| WHAT THE TASK REQUIRES |
Within the material below, how many lines carry the word "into"? Only that number is wanted.
□ □ □ □
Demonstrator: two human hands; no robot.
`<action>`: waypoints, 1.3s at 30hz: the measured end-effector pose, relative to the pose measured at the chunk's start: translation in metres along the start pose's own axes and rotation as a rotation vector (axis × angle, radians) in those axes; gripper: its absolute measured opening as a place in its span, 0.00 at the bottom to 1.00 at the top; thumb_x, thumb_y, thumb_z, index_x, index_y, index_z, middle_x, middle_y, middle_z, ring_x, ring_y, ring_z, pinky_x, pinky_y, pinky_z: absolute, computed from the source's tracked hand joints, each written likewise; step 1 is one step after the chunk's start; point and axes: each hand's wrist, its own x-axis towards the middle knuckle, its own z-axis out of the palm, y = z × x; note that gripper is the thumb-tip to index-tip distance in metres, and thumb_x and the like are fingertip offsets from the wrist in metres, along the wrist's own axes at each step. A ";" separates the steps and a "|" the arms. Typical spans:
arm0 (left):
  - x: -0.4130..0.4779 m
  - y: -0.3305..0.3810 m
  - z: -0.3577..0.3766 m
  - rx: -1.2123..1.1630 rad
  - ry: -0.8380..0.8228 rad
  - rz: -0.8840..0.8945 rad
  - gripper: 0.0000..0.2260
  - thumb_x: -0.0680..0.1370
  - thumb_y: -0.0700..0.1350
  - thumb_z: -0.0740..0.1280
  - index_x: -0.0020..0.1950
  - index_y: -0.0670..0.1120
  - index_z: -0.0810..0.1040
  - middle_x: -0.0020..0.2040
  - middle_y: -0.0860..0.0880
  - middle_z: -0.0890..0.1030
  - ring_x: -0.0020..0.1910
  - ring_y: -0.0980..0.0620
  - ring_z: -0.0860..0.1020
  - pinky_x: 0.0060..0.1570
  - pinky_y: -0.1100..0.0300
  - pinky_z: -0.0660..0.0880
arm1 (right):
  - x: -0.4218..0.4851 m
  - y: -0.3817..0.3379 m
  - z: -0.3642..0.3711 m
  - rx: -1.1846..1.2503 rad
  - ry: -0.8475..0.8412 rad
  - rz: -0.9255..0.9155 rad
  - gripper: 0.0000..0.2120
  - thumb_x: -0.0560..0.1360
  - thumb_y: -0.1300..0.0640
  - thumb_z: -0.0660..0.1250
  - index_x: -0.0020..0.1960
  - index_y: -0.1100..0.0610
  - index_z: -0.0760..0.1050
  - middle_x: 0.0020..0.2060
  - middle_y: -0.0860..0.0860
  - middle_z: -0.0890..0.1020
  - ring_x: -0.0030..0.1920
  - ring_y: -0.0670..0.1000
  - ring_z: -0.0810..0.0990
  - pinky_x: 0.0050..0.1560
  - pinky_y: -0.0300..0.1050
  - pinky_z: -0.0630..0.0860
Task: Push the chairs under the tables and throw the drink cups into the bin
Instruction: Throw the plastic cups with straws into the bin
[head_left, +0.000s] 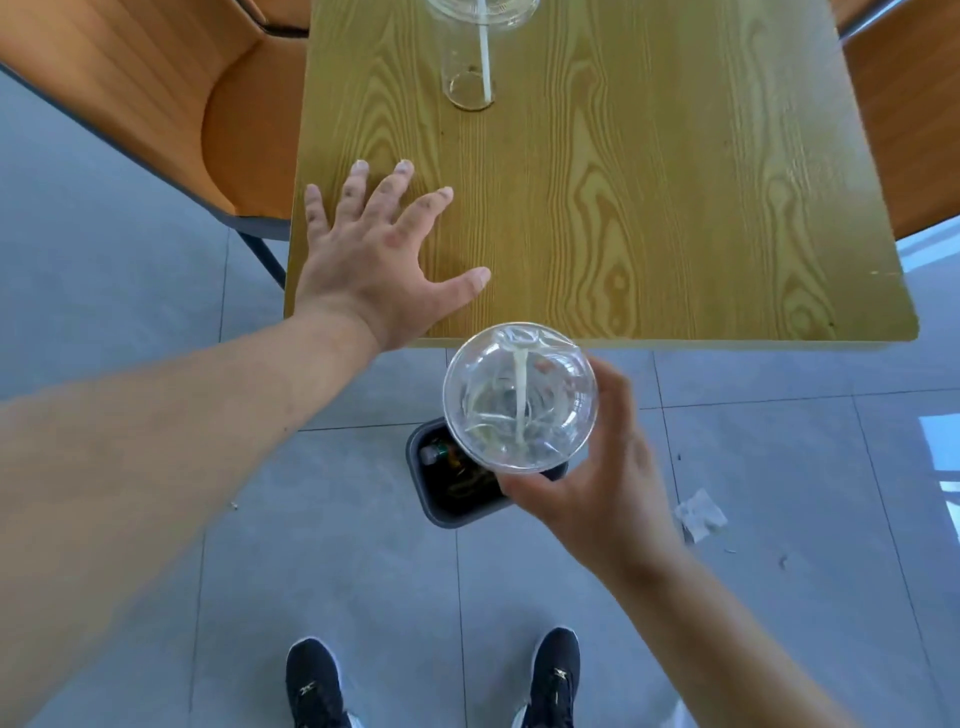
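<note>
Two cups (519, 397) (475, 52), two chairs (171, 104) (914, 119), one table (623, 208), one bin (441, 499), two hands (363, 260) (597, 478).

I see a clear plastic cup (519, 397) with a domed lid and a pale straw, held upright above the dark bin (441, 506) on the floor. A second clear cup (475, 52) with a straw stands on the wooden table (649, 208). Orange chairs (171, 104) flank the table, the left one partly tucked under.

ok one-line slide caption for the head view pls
Right hand holds a clear lidded cup above the floor bin; left hand lies open on the wooden table.
</note>
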 end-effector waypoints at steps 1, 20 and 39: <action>0.000 0.000 0.000 0.000 -0.001 0.001 0.42 0.72 0.82 0.52 0.81 0.63 0.61 0.86 0.50 0.56 0.85 0.42 0.48 0.79 0.30 0.40 | -0.002 0.008 0.003 -0.014 -0.021 0.011 0.41 0.63 0.43 0.78 0.67 0.27 0.59 0.61 0.27 0.74 0.61 0.35 0.75 0.54 0.24 0.67; 0.000 -0.001 0.001 -0.003 -0.010 0.019 0.42 0.73 0.82 0.51 0.81 0.63 0.60 0.86 0.49 0.56 0.85 0.41 0.48 0.79 0.30 0.41 | -0.009 0.061 0.010 -0.252 -0.196 0.096 0.43 0.70 0.37 0.76 0.79 0.42 0.59 0.69 0.31 0.64 0.71 0.37 0.65 0.68 0.36 0.65; 0.001 -0.001 0.002 0.009 -0.030 0.020 0.42 0.72 0.82 0.48 0.83 0.64 0.56 0.87 0.51 0.51 0.85 0.42 0.42 0.79 0.29 0.40 | 0.308 -0.082 0.015 -0.279 0.018 -0.135 0.57 0.68 0.37 0.80 0.84 0.46 0.49 0.82 0.59 0.56 0.80 0.61 0.59 0.77 0.58 0.63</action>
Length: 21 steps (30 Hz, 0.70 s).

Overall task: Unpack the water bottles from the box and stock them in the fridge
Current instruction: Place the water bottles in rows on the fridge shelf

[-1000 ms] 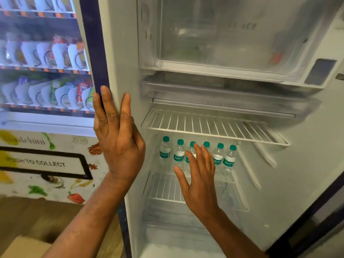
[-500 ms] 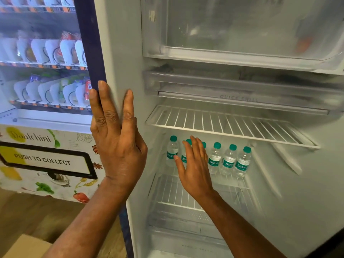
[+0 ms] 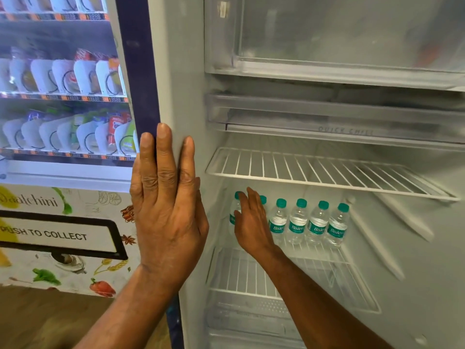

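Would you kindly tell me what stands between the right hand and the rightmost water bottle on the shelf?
In the head view, three upright green-capped bottles stand in a row between the right hand and the rightmost bottle.

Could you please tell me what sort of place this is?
Probably a shared pantry or break area: a snack vending machine stands beside an open fridge holding a row of water bottles on a wire shelf.

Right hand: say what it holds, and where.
No grip shows: the right hand, fingers straight, touches the leftmost bottle at cap and shoulder.
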Motion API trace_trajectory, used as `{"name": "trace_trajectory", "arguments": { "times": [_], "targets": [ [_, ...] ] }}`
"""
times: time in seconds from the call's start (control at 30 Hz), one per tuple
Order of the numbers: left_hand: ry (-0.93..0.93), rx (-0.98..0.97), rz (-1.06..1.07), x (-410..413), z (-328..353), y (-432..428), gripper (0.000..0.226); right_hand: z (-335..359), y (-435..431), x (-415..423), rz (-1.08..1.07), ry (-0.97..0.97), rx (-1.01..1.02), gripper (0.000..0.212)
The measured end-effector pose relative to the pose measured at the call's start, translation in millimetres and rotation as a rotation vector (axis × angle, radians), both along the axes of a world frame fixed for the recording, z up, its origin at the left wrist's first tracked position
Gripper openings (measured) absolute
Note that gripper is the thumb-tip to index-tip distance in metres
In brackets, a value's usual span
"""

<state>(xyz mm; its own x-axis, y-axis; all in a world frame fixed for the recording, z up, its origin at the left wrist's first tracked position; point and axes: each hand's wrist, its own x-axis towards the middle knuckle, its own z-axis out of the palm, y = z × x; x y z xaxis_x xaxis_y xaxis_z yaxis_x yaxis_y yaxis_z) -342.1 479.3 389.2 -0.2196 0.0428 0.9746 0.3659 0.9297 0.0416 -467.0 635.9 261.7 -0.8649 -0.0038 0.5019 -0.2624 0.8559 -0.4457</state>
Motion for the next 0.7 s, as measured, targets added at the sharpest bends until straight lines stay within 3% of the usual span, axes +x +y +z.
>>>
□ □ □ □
| TASK OUTPUT |
2